- What you should do -
Go through the material and copy each line that includes "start".

- Dataset extract -
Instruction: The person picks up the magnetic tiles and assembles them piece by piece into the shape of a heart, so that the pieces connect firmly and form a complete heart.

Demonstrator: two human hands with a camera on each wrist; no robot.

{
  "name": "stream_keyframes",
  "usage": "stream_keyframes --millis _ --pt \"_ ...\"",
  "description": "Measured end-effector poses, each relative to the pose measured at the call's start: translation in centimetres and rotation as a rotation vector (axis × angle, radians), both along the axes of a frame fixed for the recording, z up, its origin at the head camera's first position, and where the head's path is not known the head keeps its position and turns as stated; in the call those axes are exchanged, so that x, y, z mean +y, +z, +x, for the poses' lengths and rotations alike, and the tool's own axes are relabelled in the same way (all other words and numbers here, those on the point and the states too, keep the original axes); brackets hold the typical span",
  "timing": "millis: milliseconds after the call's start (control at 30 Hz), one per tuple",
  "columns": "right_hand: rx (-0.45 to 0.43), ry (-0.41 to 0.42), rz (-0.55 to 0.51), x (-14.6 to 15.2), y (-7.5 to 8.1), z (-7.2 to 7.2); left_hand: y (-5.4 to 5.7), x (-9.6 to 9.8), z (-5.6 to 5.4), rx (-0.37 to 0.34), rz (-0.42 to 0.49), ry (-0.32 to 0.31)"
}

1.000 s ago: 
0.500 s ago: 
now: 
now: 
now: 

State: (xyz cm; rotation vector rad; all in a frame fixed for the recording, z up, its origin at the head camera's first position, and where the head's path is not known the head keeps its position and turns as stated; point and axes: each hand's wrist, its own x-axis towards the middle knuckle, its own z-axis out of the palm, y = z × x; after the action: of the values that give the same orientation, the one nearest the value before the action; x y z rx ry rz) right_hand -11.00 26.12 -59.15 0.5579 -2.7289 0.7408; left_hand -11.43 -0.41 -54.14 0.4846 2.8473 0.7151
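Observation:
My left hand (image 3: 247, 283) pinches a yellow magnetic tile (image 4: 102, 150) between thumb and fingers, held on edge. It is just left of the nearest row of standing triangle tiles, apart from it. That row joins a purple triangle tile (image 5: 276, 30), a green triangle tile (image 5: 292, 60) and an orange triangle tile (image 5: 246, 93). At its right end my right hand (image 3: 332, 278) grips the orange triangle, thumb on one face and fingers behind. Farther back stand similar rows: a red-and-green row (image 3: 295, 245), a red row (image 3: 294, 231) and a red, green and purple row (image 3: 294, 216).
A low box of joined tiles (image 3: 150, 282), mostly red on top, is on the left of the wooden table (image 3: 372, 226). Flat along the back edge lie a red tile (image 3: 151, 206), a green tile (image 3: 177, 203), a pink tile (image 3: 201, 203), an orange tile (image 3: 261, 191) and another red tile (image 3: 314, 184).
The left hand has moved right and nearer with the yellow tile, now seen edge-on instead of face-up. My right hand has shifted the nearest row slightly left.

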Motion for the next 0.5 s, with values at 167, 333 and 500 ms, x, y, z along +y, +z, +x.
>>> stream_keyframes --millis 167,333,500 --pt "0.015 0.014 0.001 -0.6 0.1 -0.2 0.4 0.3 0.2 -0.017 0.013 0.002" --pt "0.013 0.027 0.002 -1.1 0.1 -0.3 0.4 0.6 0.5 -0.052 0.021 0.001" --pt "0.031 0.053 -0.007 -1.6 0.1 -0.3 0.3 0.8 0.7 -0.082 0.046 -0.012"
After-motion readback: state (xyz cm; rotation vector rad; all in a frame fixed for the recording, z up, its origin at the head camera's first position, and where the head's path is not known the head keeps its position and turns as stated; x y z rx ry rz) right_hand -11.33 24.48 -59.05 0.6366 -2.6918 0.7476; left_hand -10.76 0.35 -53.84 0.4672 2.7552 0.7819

- Solved problem -
  "description": "Measured end-effector poses, each relative to the pose measured at the call's start: translation in centimetres and rotation as a rotation vector (axis × angle, radians), both along the axes of a frame fixed for the recording, z up, its origin at the head camera's first position, and where the head's path is not known the head keeps its position and turns as stated; in the call those axes are exchanged, so that x, y, z mean +y, +z, +x, for the poses' lengths and rotations alike, and the tool's own axes are relabelled in the same way (all other words and numbers here, those on the point and the states too, keep the original axes); brackets hold the typical span",
  "timing": "millis: milliseconds after the call's start (control at 30 Hz), one per tuple",

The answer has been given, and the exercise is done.